Au Cameroun, la forêt primaire dans laquelle vivaient les Pygmées bakas ressemble de plus en plus à un gruyère entre la déforestation et l'exploitation minière. Mais c'est au nom de la conservation de l'environnement que les Pygmées ont aussi été exclus de leur forêt, dans le sud-est du Cameroun, à la frontière du Congo-Brazzaville. En 2006, avec la création de l'aire protégée, les Bakas ne peuvent plus chasser et pratiquer leurs activités traditionnelles au risque d'avoir à faire à l'ONG WWF qui, au Cameroun, travaille en étroite collaboration avec le gouvernement.
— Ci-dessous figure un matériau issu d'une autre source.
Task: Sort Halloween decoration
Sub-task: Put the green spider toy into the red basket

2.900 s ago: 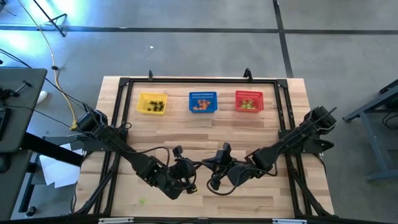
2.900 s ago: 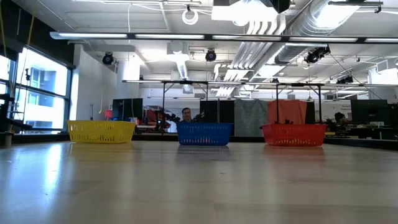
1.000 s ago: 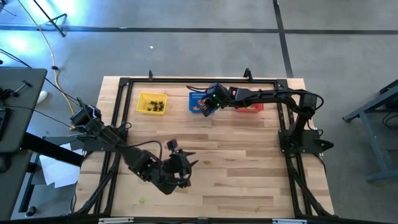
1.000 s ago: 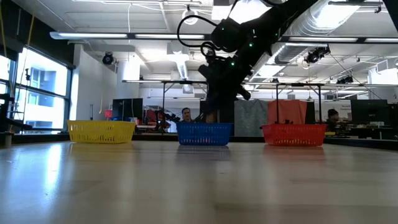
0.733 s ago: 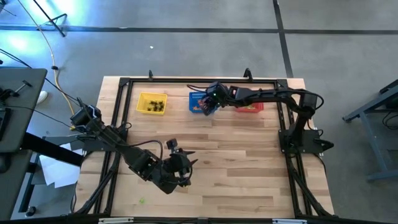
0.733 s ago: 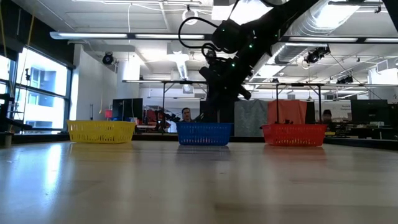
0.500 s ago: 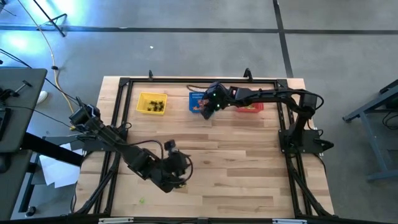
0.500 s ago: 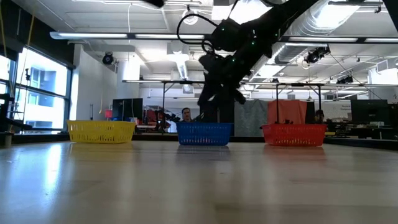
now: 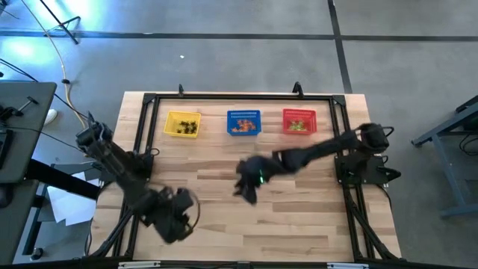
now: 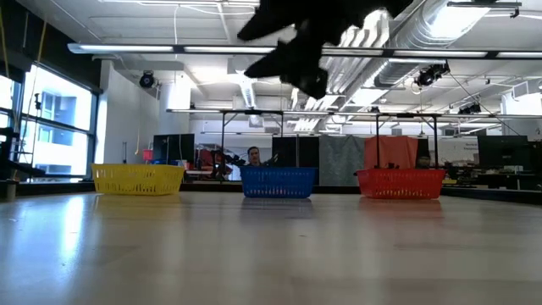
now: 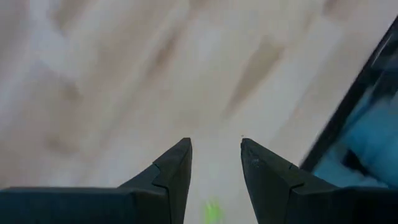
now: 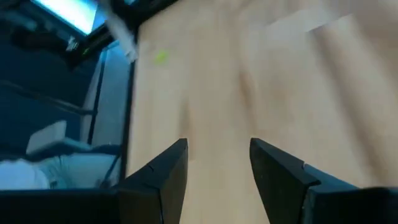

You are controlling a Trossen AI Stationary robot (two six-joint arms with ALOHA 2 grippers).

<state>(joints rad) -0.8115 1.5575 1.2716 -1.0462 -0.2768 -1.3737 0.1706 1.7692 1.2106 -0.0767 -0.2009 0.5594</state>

Ce couple baka du village d'Assoumindélé se souvient encore de cette nuit du 11 mai 2016 où les écogardes du WWF ont débarqué chez eux. Paul Bado raconte : «En pleine nuit, on a entendu des gens cogner à notre porte. Après mon refus d'ouvrir, les écogardes l'ont défoncée. Puis ils ont empoigné mon épouse et l'ont traînée en dehors de la maison et se sont mis à la "bastonner". L'autre s'est jeté sur moi. Finalement, ils nous ont conduits au centre de Mbl'am, où ils nous ont jetés en cellule. Nous étions accusés d'être en possession d'éléphants.» Cet animal est menacé de disparition et interdit à la chasse. Mais il est le maître des animaux, lors des rituels bakas. C'est lui qui permet d'appeler l'esprit de la forêt. Ce couple assure qu'il n'était pas en possession de viande, ni de trophée. C'est pourquoi il ne comprend pas cette arrestation arbitraire et cette violation des droits de l'homme. Et d'ajouter : «Les écogardes nous reprochent d'être des chasseurs et tout simplement d'être le peuple de la forêt… Ils nous considèrent comme des sous-hommes, pire que des animaux à abattre.» Aujourd'hui, ce couple vit dans la peur. «Je ne veux plus voir un écogarde sur mon chemin, parce qu'ils nous ont laissés à demi-morts. J'ai arrêté de chasser, je pose juste des pièges pour avoir quelques gibiers, et ma femme se limite à la pêche.» Depuis, une plainte a été déposée auprès de l'OCDE par Survival International contre WWF. L'affaire est toujours en cours.
Voyage en terre indigène : «L’écogarde avait une machette flambant neuve et bastonnait mon épouse»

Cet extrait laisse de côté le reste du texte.